▶ **Your instructions**
From the entries that follow, copy every line with the word "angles".

-- Opening Marker --

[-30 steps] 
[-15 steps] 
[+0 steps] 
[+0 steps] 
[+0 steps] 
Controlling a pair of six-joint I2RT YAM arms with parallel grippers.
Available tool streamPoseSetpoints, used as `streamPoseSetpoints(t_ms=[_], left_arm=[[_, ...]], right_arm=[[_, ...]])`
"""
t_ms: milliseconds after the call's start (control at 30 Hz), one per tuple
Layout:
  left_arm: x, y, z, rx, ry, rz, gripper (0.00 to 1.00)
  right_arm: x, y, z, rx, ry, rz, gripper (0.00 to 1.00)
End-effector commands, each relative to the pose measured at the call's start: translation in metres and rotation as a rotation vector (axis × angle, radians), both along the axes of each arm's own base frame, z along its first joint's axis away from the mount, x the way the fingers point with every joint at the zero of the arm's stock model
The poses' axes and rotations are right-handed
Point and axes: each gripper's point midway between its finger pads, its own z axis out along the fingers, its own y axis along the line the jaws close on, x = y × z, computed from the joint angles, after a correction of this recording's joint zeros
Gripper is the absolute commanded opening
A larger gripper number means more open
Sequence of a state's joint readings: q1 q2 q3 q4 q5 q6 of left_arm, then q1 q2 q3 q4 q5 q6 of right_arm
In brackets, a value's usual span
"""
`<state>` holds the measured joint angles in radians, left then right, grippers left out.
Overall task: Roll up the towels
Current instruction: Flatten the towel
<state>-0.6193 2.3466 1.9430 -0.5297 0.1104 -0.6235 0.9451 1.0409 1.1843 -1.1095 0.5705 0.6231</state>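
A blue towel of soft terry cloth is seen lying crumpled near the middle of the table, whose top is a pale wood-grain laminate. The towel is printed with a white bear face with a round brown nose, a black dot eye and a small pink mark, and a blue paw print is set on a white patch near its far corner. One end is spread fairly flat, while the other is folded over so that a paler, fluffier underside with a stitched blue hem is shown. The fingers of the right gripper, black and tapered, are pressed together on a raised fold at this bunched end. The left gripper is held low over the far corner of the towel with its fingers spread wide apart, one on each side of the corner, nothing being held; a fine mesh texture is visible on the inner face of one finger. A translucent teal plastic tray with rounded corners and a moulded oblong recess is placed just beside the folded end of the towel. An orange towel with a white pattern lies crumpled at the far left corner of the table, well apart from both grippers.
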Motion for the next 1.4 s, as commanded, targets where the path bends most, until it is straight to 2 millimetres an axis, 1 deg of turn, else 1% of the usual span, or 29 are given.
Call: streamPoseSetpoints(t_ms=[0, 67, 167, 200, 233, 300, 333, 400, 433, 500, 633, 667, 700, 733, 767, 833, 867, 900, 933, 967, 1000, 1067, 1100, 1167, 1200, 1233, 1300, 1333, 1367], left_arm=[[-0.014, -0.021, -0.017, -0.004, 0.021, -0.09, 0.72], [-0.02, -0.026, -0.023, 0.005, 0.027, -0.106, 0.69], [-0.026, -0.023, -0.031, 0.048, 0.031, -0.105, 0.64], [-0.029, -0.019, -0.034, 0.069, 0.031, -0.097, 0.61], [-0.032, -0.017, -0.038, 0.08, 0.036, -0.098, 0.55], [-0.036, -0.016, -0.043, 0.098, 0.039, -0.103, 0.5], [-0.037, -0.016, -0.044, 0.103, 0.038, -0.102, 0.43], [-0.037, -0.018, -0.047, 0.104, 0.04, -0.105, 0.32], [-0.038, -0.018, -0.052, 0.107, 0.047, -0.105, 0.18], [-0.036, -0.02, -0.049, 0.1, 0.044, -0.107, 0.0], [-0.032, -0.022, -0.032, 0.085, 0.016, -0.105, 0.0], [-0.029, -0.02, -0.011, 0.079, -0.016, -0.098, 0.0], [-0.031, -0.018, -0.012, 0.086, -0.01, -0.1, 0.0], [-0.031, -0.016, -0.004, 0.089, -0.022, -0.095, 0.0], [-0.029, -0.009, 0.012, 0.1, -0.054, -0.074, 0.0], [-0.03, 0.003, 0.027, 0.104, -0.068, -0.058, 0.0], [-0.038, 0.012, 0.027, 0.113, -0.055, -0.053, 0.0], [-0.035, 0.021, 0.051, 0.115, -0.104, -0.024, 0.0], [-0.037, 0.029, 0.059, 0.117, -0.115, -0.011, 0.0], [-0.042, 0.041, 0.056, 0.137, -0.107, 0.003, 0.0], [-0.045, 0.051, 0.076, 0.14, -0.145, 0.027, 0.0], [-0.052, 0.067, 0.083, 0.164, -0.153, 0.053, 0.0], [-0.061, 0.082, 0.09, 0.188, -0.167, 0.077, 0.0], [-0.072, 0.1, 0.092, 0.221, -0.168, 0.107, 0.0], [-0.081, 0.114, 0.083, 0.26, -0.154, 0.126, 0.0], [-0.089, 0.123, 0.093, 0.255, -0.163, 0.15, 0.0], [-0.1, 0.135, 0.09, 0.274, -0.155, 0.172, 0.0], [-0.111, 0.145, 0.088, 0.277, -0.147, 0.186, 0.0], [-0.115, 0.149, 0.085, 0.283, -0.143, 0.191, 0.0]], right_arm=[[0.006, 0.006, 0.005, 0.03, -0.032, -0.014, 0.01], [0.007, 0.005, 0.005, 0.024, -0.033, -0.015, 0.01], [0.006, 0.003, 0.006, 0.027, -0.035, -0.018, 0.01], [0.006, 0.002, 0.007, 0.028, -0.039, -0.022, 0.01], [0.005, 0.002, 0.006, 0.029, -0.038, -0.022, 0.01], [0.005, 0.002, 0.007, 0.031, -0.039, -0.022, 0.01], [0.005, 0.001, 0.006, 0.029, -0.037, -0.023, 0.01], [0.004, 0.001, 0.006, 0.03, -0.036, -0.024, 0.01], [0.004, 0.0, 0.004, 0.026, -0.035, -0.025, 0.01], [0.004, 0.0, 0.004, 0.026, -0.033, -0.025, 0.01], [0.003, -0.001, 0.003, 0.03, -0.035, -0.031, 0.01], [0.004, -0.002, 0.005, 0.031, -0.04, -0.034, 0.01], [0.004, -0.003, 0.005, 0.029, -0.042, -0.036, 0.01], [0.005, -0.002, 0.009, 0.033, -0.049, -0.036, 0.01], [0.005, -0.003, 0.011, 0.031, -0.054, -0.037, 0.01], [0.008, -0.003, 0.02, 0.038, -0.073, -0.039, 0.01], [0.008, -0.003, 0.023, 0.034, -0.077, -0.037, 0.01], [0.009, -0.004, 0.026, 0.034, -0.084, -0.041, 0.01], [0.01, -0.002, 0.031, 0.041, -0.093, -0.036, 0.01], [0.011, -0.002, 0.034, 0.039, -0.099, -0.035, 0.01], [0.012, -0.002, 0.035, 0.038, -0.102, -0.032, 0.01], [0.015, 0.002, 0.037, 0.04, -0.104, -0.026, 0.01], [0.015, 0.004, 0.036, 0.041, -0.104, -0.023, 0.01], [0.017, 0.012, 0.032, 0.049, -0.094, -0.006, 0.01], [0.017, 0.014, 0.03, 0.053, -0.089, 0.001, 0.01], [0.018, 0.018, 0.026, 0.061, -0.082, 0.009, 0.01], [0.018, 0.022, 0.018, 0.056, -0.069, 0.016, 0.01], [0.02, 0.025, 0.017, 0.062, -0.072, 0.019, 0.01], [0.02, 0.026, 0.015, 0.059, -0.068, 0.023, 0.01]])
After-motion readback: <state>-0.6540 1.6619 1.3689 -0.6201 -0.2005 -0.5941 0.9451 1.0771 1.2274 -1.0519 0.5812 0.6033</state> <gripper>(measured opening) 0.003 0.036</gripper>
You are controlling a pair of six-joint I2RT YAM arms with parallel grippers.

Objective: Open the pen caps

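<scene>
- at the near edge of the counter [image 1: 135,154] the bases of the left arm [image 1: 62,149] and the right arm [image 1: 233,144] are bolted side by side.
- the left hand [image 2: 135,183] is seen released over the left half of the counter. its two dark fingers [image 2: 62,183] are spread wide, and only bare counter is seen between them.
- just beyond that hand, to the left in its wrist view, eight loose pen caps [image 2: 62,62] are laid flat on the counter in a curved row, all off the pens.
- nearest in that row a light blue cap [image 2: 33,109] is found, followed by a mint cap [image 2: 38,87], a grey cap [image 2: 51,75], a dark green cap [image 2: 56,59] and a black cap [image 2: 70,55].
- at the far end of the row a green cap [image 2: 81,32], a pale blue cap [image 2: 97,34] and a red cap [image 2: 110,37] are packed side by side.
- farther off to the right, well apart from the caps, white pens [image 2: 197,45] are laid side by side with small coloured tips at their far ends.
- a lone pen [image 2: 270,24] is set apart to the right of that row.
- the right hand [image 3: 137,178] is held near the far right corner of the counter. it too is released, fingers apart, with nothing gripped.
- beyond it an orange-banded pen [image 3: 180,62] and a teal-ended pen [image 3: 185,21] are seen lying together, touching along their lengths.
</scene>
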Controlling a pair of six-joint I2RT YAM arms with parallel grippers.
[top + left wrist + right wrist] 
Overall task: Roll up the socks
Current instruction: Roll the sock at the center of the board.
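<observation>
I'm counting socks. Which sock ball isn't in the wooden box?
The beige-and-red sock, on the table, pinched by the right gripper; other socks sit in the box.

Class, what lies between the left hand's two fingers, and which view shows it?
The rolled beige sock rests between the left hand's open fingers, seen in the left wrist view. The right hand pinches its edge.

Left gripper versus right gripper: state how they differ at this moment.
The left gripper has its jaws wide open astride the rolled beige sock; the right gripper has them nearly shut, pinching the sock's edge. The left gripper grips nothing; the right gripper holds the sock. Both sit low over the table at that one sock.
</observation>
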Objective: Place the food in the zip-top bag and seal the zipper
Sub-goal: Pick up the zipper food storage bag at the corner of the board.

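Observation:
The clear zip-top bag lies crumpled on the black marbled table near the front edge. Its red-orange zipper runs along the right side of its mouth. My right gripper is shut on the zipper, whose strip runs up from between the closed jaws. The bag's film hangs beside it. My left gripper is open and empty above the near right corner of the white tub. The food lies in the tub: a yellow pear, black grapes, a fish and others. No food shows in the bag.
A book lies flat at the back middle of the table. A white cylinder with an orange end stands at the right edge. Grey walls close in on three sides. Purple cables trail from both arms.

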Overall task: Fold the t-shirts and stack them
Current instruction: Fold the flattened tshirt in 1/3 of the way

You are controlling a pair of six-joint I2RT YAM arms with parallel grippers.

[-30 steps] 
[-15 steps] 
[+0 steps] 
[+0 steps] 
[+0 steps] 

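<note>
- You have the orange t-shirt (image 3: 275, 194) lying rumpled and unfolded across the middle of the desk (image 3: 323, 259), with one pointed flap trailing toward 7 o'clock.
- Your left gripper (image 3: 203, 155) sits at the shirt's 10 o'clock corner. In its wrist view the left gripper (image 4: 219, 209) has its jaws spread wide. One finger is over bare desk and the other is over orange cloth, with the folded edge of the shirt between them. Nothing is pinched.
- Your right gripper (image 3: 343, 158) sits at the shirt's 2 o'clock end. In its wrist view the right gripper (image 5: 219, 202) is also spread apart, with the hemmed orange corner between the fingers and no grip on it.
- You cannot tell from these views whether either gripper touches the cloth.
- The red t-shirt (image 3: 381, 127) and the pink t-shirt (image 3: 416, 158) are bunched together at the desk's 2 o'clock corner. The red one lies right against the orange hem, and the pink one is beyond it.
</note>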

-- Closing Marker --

▶ **The completed task**
Point and axes: each gripper's point midway between its finger pads, its own z axis out along the fingers, its own y axis along the line the jaws close on, x = y × z, computed from the joint angles, after a correction of this recording's joint zeros
`<state>` holds the measured joint angles in radians, left then right, grippers left out.

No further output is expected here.